Les savants ont dit que le mariage peut être obligatoire ou recommandé ou autre, et cela en fonction de la situation de l’individu pour qu’il ne tombe pas dans l’illicite. De là quel est le jugement correct pour la femme célibataire sans tuteur (présent avec elle) faisant partie de ses proches du fait qu’elle est mouhâjirah par exemple. Qu’elle soit amenée à voyager sans mahrâm, qu’elle sorte constamment de sa maison pour ses besoins et finisse par se retrouver au milieu d’hommes étrangers (c.-à-d. dans les lieux publics), qu’elle prenne les transports en commun ou privé ou qu’elle conduise elle-même la voiture et autre vu qu’elle est seule ou avec des enfants encore en bas âge d’un précédent mariage. Et malgré cela, tous les prétendants qui se présentent à elle, même faisant partie des pieux, elle les refuse tous, et cela tant qu’ils ne regroupent pas des caractéristiques particulières ; qu’il soit de telle ou telle couleur, de telle apparence ou de tel endroit, et qu’elle refuse également la polygamie ?

Il répondit :

Cette femme, nous craignons pour elle qu’elle ne soit dans le péché et qu’elle n’en subisse des représailles et qu’elle ne tombe dans les problèmes. Il incombe à cette femme de craindre Allâh عز وجل. Il est permis à la femme mouhâjirah de voyager sans mahrâm tant qu’elle sort du pays où elle se trouvait pour se rendre dans un pays d’islâm. Une fois qu’elle y est parvenue, elle doit trouver quelqu’un pour se marier de façon légiférée. Qu’il devienne un mahrâm pour elle, qui s’occupe d’elle et la prenne en charge et lui permette de préserver sa chasteté.

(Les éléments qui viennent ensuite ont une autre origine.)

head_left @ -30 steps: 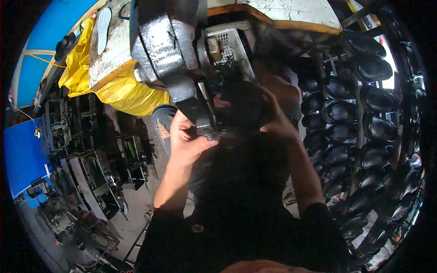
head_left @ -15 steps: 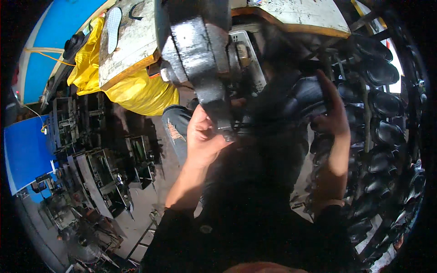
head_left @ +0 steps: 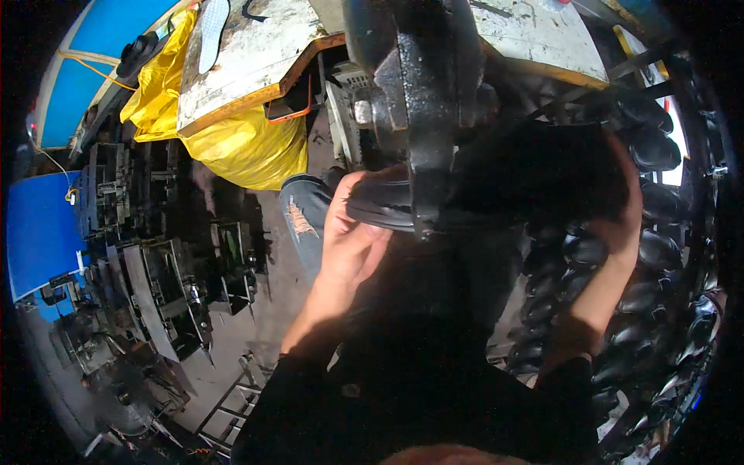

Quant au fait qu’elle soit tout le temps en déplacement, elle dit « je veux l’Égypte », elle s’y installe quelques mois, puis elle dit « ça ne me plait pas, je veux aller au Yémen », elle y reste quelques années, puis elle dit « le Yémen a changé, ça ne me plait plus, je veux aller en Arabie Saoudite » et elle se rend en Saoudie puis elle dit « ce n’est pas bien ici, je veux les Émirats » et ainsi de suite, et tout cela sans mahrâm, ce n’est pas permis. Ce n’est pas permis. Si elle parvient au pays d’islâm qu’elle souhaitait[1] alors elle y reste. Et si elle veut voyager, elle doit trouver un mahrâm de façon légiférée. Et qu’elle délaisse ces idées (à propos du mari) « je veux ceci, je veux cela, je veux (un prétendant) de telle apparence… » Il se peut que cela lui porte préjudice et autre…

Audio

Traduit par Abou Taymiyah Khalîl al Martinîky

  1. J’avais posé une question similaire à notre noble cheikh Mohammed Ibn Hizâm à propos de la mouhâjirah en Égypte qui souhaitait quitter le pays, ne s’y sentant plus en sécurité (pour sa personne et non craignant d’être expulsée) à cause des événements qui s’y sont produits. Il a dit que cela restait un pays d’islam et qu’elle devait y rester tant qu’elle n’avait pas de mahrâm pour voyager, et qu’elle reste dans son foyer pour se préserver et que les frères s’entraident avec elle pour ses besoins à l’extérieur jusqu’à ce qu’elle se marie (ou qu’un de ses mahrâms se rende auprès d’elle).